Why learn R?

Advantages of using R

Free
Infinitely more intuitive and regular than Stata
Can be used as a calculator
You can have many objects in your environment
Integrated version control
Potential to understand better what you are doing
Makes reproducible research easy
Huge community willing to help
Kickass presentations like this one

Disadvantages

First time getting clustered standard errors (2 or more way) might be tough
Marginally slower than Stata for regressions with many fixed-effects

Interacting with R(studio)

Basics

R is the program actually doing all the work
Rstudio is an interface to improve the experience
Rstudio layout:
Interactive console (left)
Environment/History (tabbed in upper right)
Files/Plots/Packages/Help/Viewer (tabbed in lower right)
You can easily get Help by typing 1 or 2 interrogation marks in the console
- you know the function cumsum() but you are not sure what it does, type ?cumsum
- you are not sure what you are looking for but it is something about sums, type ??sum

R as calculator

The simplest thing you could do in R is arithmetic and logic

100 + 4 [1] 104

If you type an incomplete statement, R will wait for you. The ‘+’ sign indicates R is waiting for you.

R as calculator (II)

When using R as calculator the order of operations is (highest to lowest precedence)

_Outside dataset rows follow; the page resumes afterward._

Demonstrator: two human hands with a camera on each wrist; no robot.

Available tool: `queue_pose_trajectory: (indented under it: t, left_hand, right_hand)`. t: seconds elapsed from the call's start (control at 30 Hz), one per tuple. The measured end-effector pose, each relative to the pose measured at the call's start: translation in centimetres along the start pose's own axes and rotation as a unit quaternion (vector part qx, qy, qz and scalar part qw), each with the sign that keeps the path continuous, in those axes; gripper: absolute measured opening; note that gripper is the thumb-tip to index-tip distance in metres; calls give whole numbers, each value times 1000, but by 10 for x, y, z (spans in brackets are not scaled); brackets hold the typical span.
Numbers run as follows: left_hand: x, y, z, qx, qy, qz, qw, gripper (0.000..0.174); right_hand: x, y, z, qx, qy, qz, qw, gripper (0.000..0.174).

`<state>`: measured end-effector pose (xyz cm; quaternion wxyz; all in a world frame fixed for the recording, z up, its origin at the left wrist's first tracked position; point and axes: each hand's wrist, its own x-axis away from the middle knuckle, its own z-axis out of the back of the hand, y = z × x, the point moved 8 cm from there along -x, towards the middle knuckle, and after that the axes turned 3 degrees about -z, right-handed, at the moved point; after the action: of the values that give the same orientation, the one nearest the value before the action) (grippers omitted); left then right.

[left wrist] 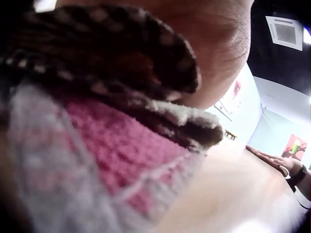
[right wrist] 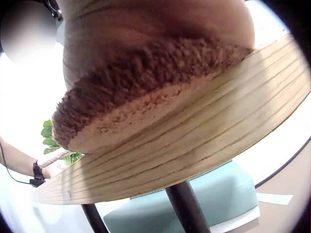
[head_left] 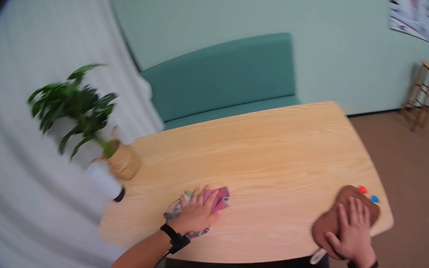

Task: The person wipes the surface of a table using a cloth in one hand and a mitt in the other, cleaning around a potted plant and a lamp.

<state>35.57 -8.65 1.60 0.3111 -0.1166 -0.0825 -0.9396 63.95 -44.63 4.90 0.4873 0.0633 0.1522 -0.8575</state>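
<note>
My left hand (head_left: 195,216) rests palm down on a crumpled cloth (head_left: 222,196) near the table's front edge, its fingers spread over the fabric. In the left wrist view the cloth shows a pink towelling side (left wrist: 121,150) and a dark checked fold beneath the palm. On the right, my right hand (head_left: 352,231) lies flat with straight fingers on a brown fuzzy pad (head_left: 325,227). A pale hanging loop (head_left: 318,256) sticks out of the pad toward me. Seen from the right wrist, the pad's shaggy brown pile (right wrist: 146,73) sits under the palm, on a lighter underside.
The wooden table (head_left: 256,158) has rounded corners. Just beyond the pad lie a small red piece (head_left: 363,189) and a small blue piece (head_left: 374,199). A potted plant (head_left: 123,161) and a white cylinder (head_left: 104,181) stand at the left end. A green bench (head_left: 223,79) is behind.
</note>
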Motion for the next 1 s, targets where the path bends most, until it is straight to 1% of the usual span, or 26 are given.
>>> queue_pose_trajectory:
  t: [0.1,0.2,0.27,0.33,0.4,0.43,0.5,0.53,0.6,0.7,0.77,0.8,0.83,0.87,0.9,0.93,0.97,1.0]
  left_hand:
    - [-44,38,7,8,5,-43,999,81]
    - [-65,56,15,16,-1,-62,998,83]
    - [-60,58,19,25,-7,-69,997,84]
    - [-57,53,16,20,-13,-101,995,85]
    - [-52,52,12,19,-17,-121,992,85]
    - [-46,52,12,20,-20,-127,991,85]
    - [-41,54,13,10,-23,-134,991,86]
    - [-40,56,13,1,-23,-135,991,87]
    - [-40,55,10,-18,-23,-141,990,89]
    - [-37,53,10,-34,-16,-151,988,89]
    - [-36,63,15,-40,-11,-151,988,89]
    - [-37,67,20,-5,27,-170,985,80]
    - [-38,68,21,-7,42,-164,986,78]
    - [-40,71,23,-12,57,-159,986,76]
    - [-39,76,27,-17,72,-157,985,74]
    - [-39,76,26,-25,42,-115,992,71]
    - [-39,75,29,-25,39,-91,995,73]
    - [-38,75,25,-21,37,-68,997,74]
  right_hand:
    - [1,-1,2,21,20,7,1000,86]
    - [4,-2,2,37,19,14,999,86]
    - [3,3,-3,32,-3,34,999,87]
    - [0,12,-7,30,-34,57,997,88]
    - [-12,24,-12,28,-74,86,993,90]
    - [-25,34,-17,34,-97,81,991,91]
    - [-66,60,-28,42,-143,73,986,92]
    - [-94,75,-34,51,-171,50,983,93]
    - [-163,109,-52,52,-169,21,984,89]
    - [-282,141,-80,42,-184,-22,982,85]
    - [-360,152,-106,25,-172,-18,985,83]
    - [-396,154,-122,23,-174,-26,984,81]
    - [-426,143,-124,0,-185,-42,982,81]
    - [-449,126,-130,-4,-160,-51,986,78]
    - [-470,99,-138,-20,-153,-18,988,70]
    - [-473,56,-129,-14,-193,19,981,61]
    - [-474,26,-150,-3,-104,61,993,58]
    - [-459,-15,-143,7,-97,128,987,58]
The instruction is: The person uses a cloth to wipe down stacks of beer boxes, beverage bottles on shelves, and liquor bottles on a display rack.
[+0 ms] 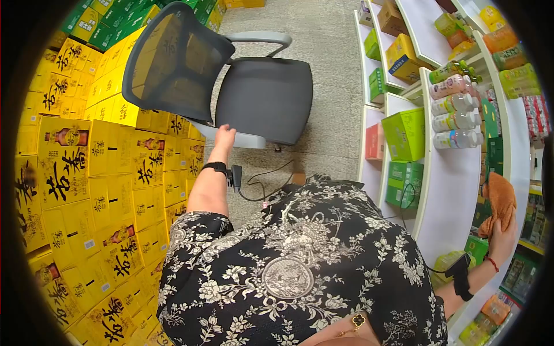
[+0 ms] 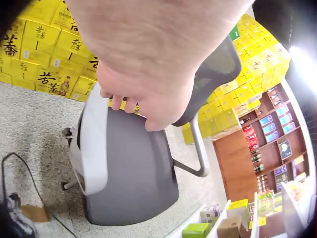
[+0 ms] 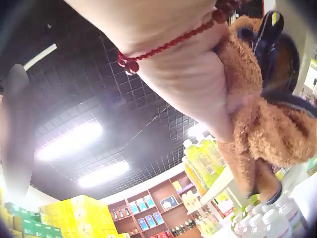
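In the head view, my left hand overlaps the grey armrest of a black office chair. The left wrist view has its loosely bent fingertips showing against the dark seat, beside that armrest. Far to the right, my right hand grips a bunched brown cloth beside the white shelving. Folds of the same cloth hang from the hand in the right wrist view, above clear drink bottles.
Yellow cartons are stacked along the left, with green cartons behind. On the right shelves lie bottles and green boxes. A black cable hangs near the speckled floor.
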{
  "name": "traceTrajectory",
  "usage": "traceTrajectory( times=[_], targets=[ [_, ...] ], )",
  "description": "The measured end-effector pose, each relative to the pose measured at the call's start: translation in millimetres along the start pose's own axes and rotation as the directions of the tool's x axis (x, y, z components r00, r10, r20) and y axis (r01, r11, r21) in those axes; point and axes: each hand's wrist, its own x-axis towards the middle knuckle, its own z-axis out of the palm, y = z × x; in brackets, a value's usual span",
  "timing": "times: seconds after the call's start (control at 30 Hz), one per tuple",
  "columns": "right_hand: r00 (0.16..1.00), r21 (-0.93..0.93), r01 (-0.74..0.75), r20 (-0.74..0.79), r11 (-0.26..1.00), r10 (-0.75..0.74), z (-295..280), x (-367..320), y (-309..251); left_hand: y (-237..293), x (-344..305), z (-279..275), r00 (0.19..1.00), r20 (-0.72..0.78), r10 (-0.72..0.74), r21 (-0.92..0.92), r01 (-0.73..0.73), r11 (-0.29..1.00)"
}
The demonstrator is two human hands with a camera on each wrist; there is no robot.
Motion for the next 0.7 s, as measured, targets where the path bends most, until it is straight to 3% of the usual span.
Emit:
traceTrajectory(
  times=[0.1, 0.17, 0.23, 0.27, 0.33, 0.37, 0.4, 0.5, 0.6, 0.7],
  targets=[
    [0.998, -0.091, -0.056, -0.033, 0.994, 0.053, -1, -5, -51, -10, -10, -15, 0.995, 0.052, -0.080, -0.003, 0.081, 0.997],
    [0.996, 0.311, 0.092, -0.042, 0.946, -0.083, 15, -5, -72, -13, -13, -19, 0.993, 0.077, -0.095, 0.017, 0.094, 0.995],
    [0.976, 0.777, -0.011, 0.144, 0.629, -0.161, 62, -5, -100, -19, -2, -9, 0.993, 0.088, -0.083, 0.001, 0.083, 0.997],
    [0.933, 0.806, -0.060, 0.254, 0.588, -0.253, 74, -2, -126, -30, 13, 5, 0.996, 0.083, -0.033, -0.072, 0.039, 0.997],
    [0.904, 0.874, -0.108, 0.285, 0.473, -0.320, 108, 4, -163, -23, 31, 23, 0.996, 0.090, -0.012, -0.160, 0.026, 0.987],
    [0.891, 0.866, -0.123, 0.312, 0.484, -0.331, 119, 11, -178, -3, 28, 20, 0.994, 0.101, -0.046, -0.165, 0.062, 0.984],
    [0.878, 0.906, -0.171, 0.318, 0.386, -0.357, 141, 19, -186, 22, 23, 18, 0.993, 0.109, -0.041, -0.131, 0.055, 0.990],
    [0.860, 0.898, -0.253, 0.379, 0.359, -0.342, 159, 49, -212, 80, 27, 21, 0.989, 0.144, -0.016, -0.146, 0.037, 0.989],
    [0.860, 0.942, -0.304, 0.336, 0.142, -0.384, 191, 86, -230, 143, 37, 29, 0.986, 0.163, 0.043, -0.236, -0.004, 0.972],
    [0.876, 0.933, -0.360, 0.345, 0.020, -0.338, 220, 135, -249, 212, 47, 37, 0.979, 0.180, 0.096, -0.332, -0.032, 0.943]
  ],
)
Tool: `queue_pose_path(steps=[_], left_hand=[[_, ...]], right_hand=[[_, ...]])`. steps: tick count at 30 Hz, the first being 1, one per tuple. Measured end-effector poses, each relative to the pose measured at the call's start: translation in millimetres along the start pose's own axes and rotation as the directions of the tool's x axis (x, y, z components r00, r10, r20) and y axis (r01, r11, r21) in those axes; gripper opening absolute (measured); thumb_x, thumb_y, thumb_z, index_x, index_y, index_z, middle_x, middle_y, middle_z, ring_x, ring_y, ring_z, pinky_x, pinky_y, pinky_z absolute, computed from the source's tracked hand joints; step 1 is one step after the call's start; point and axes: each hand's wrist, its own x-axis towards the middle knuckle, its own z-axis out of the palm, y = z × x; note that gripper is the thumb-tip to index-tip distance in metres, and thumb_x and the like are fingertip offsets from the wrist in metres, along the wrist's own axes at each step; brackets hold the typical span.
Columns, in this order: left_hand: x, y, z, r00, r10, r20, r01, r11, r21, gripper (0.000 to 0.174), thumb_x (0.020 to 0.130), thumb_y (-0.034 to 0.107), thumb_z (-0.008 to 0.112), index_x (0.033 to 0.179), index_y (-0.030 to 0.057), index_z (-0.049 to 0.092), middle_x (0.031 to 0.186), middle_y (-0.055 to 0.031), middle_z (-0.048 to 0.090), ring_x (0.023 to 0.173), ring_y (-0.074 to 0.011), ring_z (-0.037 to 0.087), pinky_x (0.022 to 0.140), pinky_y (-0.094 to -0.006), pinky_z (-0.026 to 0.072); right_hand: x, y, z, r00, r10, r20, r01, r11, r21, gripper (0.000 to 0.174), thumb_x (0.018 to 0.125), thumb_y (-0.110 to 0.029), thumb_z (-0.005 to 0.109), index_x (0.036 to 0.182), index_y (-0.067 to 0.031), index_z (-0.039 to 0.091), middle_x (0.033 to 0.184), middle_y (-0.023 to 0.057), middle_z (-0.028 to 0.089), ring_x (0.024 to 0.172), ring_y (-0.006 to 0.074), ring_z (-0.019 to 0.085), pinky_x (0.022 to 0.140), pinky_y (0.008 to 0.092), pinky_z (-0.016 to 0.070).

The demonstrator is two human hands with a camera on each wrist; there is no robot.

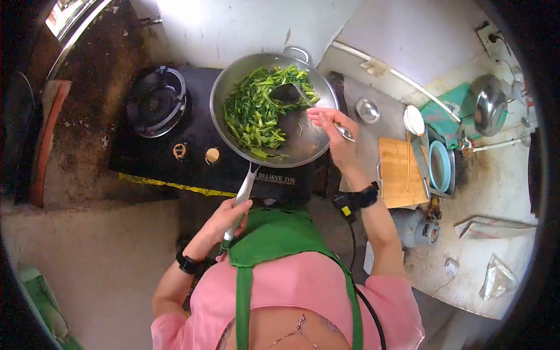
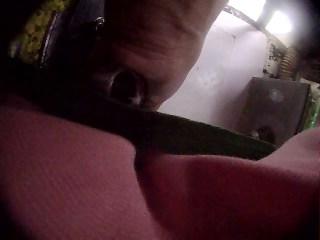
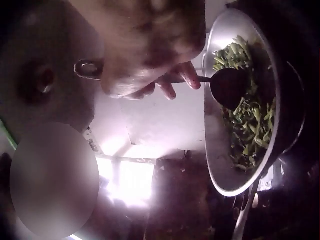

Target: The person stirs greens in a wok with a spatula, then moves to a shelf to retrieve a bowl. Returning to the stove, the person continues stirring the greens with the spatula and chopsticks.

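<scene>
From here I have left fingers (image 1: 242,221) gripping the handle (image 1: 246,188) — likely to steady the pan (image 1: 309,137) over the stove (image 1: 201,105) — while right fingers (image 1: 319,111) hold the ladle (image 3: 227,89) at the greens (image 1: 251,111) inside it.

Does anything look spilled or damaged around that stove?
No spill stands out: the greens lie inside the pan. The brown surface left of the stove is blotchy and patchy, so it looks stained or worn, though I can't tell which.
</scene>
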Motion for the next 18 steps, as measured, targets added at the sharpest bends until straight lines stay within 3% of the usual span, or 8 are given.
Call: queue_pose_path(steps=[2, 4, 6, 9, 14, 16, 17, 18], left_hand=[[2, 0, 0, 1.000, 0.005, -0.007, -0.005, 1.000, -0.005, 0.028, 0.089, 0.031, 0.053, 0.080, 0.0072, 0.042, 0.053, -0.0028, 0.046, 0.037, -0.0118, 0.041, 0.036, -0.0250, 0.0327], [1, 0, 1, 1.000, -0.001, -0.028, 0.000, 1.000, -0.025, 0.028, 0.088, 0.032, 0.054, 0.081, 0.0076, 0.042, 0.053, -0.0028, 0.046, 0.038, -0.0117, 0.041, 0.035, -0.0248, 0.0329], [2, 0, 0, 0.999, -0.011, -0.030, 0.010, 1.000, -0.022, 0.028, 0.088, 0.032, 0.054, 0.081, 0.0077, 0.043, 0.053, -0.0028, 0.046, 0.038, -0.0117, 0.042, 0.035, -0.0247, 0.0329], [0, 2, 1, 0.999, -0.014, -0.034, 0.013, 1.000, -0.015, 0.028, 0.088, 0.033, 0.055, 0.081, 0.0077, 0.043, 0.054, -0.0029, 0.046, 0.039, -0.0118, 0.042, 0.035, -0.0248, 0.0330], [-1, 4, 1, 0.999, 0.009, -0.033, -0.010, 1.000, -0.018, 0.029, 0.087, 0.033, 0.056, 0.081, 0.0075, 0.044, 0.054, -0.0031, 0.047, 0.039, -0.0119, 0.043, 0.035, -0.0249, 0.0328], [-2, 4, 2, 0.999, -0.014, -0.036, 0.013, 1.000, -0.028, 0.029, 0.087, 0.033, 0.056, 0.080, 0.0075, 0.044, 0.054, -0.0033, 0.047, 0.039, -0.0116, 0.043, 0.035, -0.0250, 0.0327], [-1, 3, 1, 0.999, -0.016, -0.042, 0.014, 0.999, -0.031, 0.029, 0.087, 0.033, 0.056, 0.080, 0.0075, 0.044, 0.054, -0.0033, 0.047, 0.039, -0.0116, 0.043, 0.035, -0.0250, 0.0327], [1, 0, -1, 0.999, -0.001, -0.034, 0.001, 1.000, 0.005, 0.028, 0.088, 0.034, 0.055, 0.080, 0.0086, 0.045, 0.056, -0.0012, 0.047, 0.040, -0.0100, 0.042, 0.035, -0.0239, 0.0327]], right_hand=[[-5, 4, 9, 0.998, 0.056, -0.034, -0.049, 0.983, 0.179, 0.018, 0.088, -0.011, 0.056, 0.077, 0.0025, 0.060, 0.094, 0.0070, 0.067, 0.081, 0.0118, 0.059, 0.074, 0.0264, 0.0452], [-23, -9, 2, 1.000, 0.006, 0.017, -0.008, 0.994, 0.111, 0.017, 0.087, -0.012, 0.056, 0.078, 0.0013, 0.061, 0.093, 0.0083, 0.067, 0.080, 0.0120, 0.059, 0.073, 0.0265, 0.0457], [-31, -44, -25, 0.929, 0.033, 0.368, 0.036, 0.983, -0.179, 0.017, 0.085, -0.012, 0.057, 0.075, 0.0004, 0.060, 0.091, 0.0094, 0.067, 0.076, 0.0126, 0.059, 0.069, 0.0272, 0.0462], [-26, -68, -59, 0.859, 0.045, 0.510, 0.122, 0.949, -0.290, 0.017, 0.083, -0.012, 0.056, 0.071, 0.0002, 0.058, 0.088, 0.0094, 0.066, 0.071, 0.0131, 0.059, 0.064, 0.0278, 0.0461], [-32, -92, -54, 0.894, 0.084, 0.439, 0.019, 0.974, -0.224, 0.017, 0.081, -0.010, 0.058, 0.069, 0.0007, 0.055, 0.086, 0.0099, 0.066, 0.069, 0.0170, 0.060, 0.063, 0.0290, 0.0468], [-40, -88, -27, 0.861, 0.070, 0.503, 0.056, 0.972, -0.230, 0.016, 0.082, -0.007, 0.056, 0.067, 0.0014, 0.053, 0.091, 0.0103, 0.066, 0.075, 0.0129, 0.061, 0.065, 0.0273, 0.0459], [-44, -67, -13, 0.894, -0.029, 0.447, 0.148, 0.961, -0.234, 0.011, 0.078, -0.003, 0.060, 0.069, 0.0005, 0.055, 0.085, 0.0114, 0.066, 0.071, 0.0201, 0.064, 0.064, 0.0298, 0.0491], [-41, -45, -4, 0.914, -0.103, 0.392, 0.207, 0.951, -0.231, 0.011, 0.078, -0.004, 0.061, 0.070, 0.0005, 0.056, 0.085, 0.0112, 0.066, 0.070, 0.0199, 0.064, 0.063, 0.0293, 0.0490]])
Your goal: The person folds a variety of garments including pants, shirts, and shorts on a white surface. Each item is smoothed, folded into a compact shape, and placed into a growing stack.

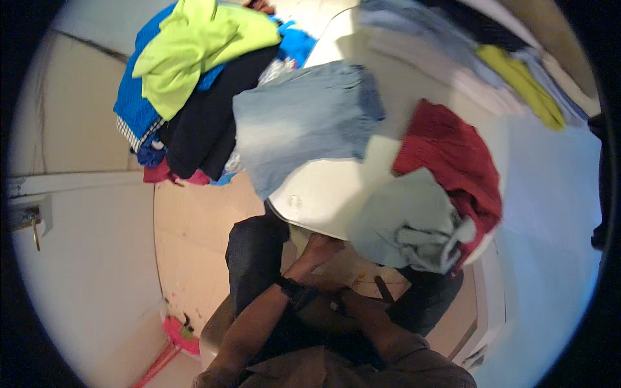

Parentheses: ( ) Exponents: ^ or ** Divide: / Multiply: * Add: + Subtract: -

3 + 5 * 2
[1] 13

(3 + 5) * 2
[1] 16

R as calculator (III)

R expresses small numbers in scientific notation

2/10000
[1] 2e-04

You can do it too

5e3 # note the lack of minus sign here
[1] 5000

Math functions

28 %% 6
[1] 4

Comparing things

R can also be used to compare things

1 == 1 # note the double equal (is equal to)
[1] TRUE

1 != 2 # note the exclamation mark (is not equal to)
[1] TRUE

1 < 2 # less than
[1] TRUE

1 <= 2 # less than or equal
[1] TRUE

Comparing things (II)

4 > 2 #greater than [1] TRUE

4 >= 4 #greater than or equal [1] TRUE

Some funny things with relational operators (careful!!!!)

'hola' > 4e100 [1] TRUE

T > -5 [1] TRUE

2006.00 == "2006" [1] TRUE

"Tola" < "Tolín" [1] TRUE

"Tolita" < "Tola" [1] FALSE

Further reading about operators in genera here, and about relational operators specifically here.

Variable assignment

To store values, R prefers the operator <-

y <- 1/4 y [1] 0.25

One nice feature of R: evaluations happens before assignment

A <- 100 A <- A+1 A [1] 101

Vectorization

R building block is the vector, for instance

1:5 [1] 1 2 3 4 5

2^(1:5) [1] 2 4 8 16 32

x <- 1:5 2^x [1] 2 4 8 16 32

Managing your environment

If you want a list of all the objects in your environment

ls() [1] "A" "x" "y"

If you want to remove an object

rm(A) ls() [1] "x" "y"

If you want to remove them all

rm(list=ls()) ls() character(0)

R packages

It is possible to add functions to R by writing or obtaining packages. You can

See installed packages by typing installed.packages()
Install packages by typing install.packages(“packagename”), where packagename is the package name, in quotes.
Update installed packages by typing update.packages()
Remove a package with remove.packages(“packagename”)
Make a package available for use with library(packagename)

Challenge

What will be the value of each variable after each statement in the following program?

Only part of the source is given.